Charvet agreed, however, that it is important that a police chief live in or near the community he or she serves.
The city council members were told the decision is one they must weigh carefully.
Charvet said the council cannot change the status of the position from civil service to non-civil service until the individual serving as police chief retires.
The assistant police chief's position is also currently a civil service post. He told the council the police chief is the only person on city staff who can make the decision to change the designation and the police chief must seek approval from the civil service board before the decision can be finalized.
Moving on to the subject of Arteaga's two posts, it was said that there are several things to consider regarding the transition for his retirement slated for the end of 2014.
Among the options council must consider is the ideal of creating a new assistant city administrator position on a temporary basis to allow Arteaga to mentor his replacement, as well as an assistant public works director.
This option, which was most popular among the council members, would be the most costly of options presented to the council. The temporary assistant city administrator would increase the annual administration salaries by approximately $100,000 per year.

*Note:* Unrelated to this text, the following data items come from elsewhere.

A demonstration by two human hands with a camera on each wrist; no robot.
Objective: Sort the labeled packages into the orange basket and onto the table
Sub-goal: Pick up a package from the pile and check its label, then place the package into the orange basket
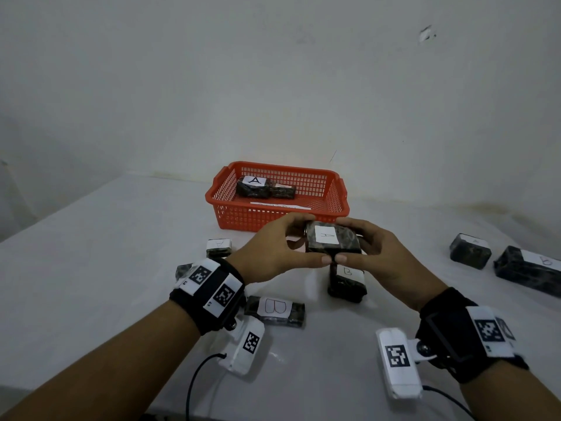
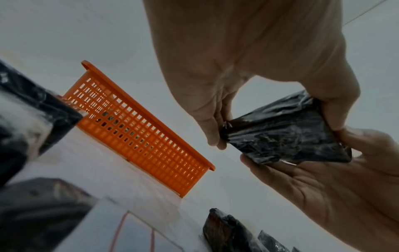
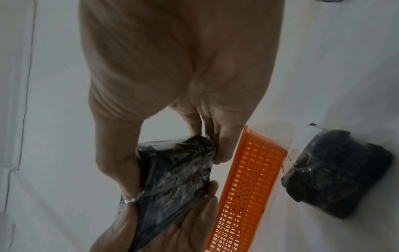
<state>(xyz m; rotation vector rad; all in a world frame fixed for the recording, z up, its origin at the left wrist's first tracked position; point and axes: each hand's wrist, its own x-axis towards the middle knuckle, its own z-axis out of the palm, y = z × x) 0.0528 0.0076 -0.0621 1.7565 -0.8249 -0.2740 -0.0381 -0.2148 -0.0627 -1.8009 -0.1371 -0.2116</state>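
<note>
Both hands hold one small dark plastic-wrapped package w/ a white paper label marked "A" (image 1: 332, 242), lifted off the white table (image 1: 106, 253), just in front of the orange plastic mesh basket (image 1: 331, 183). Left hand (image 1: 273, 253) grasps the pkg's left side, fingers curled over the far edge & thumb along the near edge. Right hand (image 1: 385, 256) grips the right side the same way; the two thumb tips nearly meet under the label. Left-wrist view shows the pkg (image 2: 285, 133) pinched between left fingertips (image 2: 213, 129) & thumb, w/ the right palm (image 2: 323, 187) cupped under it. Right-wrist view: same pkg (image 3: 172, 179) between right thumb & fingers, left hand (image 3: 172, 230) below it.

Inside the basket: a dark wrapped pkg labelled "A" (image 1: 253, 187) lying against another dark pkg (image 1: 283, 191), its label too small to read. A white paper strip (image 1: 280, 205) sits on the basket's near wall.

On the table below the hands: an upright dark pkg marked "B" (image 1: 346, 281), a flat one marked "B" in red (image 1: 274, 309), and one w/ a faint "A" (image 1: 219, 247) to the left. Far right: two more dark pkgs, a small one (image 1: 470, 250) & a long one (image 1: 528, 270), touching or nearly so. Black wrist straps w/ square coded tags (image 1: 209, 287) on both wrists.
</note>
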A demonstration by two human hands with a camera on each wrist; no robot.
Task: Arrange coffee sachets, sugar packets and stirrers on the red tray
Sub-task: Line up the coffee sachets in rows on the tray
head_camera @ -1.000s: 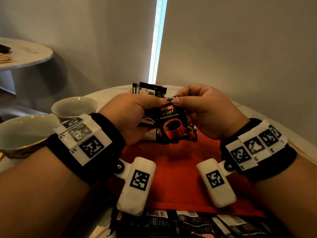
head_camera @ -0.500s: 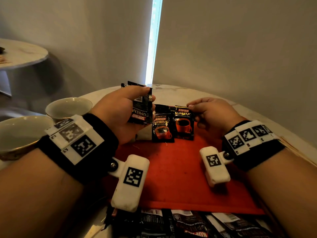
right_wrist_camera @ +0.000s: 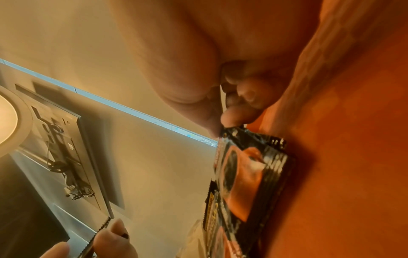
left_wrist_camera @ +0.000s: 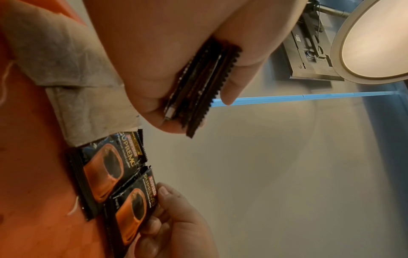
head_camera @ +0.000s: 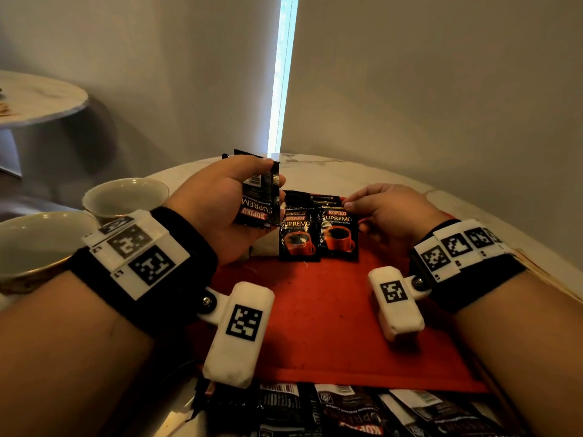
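The left hand (head_camera: 220, 209) is hanging in the upper middle of the head view, raised above the surface, with its palm turned to the right and its thumb and fingers curling around a small stack of sachets (head_camera: 260, 200). The right hand (head_camera: 389, 216) is lying lower, right of the centre, knuckles up, and its thumb and forefinger are pinching the top corner of the right sachet (head_camera: 339, 234). Both forearms are entering from the lower corners of the frame, each one wearing a black wrist band with white marker blocks.
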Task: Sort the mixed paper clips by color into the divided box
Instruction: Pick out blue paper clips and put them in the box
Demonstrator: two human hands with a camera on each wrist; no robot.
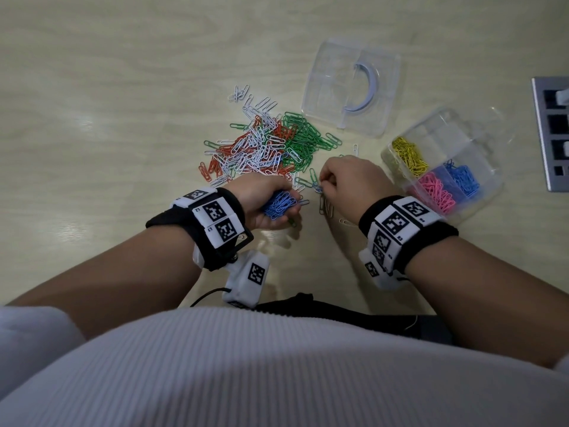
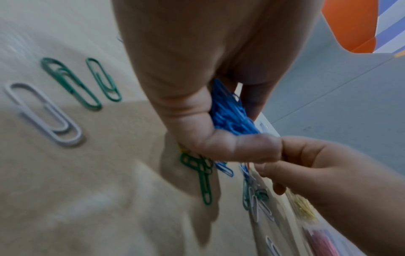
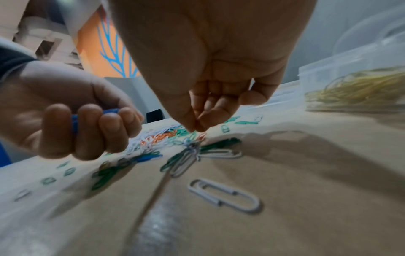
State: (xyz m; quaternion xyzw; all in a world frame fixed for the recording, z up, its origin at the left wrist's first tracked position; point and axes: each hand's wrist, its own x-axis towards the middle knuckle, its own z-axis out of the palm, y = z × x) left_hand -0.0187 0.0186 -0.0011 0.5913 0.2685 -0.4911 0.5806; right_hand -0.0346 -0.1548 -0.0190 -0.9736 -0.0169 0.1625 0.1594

The other option the council members thought might work, depending on the city's budget, would be less expensive. That option allows the city to hire a contracted public works director on a trial basis at an hourly rate of $45, or approximately $50,000 per year while continuing to employ a full-time city administrator.
"In my opinion, that option does provide the best results with the least financial impact," said Arteaga.
He said there is also the consideration that the budget for administrative salaries will be reduced somewhat in the next couple of years because the newly hired administrators will likely not be paid at the top of the salary range for each of the positions.
"We're looking at the whole picture," said Arteaga.
Each of the council members said they liked the option of hiring an assistant city administrator, and most agreed the option of contracting a public works director might be considered if the budget deems it necessary.
The council members also agreed they want to have a police chief who is living in and invested in the community.
However, no direction was provided directly following last night's special meeting.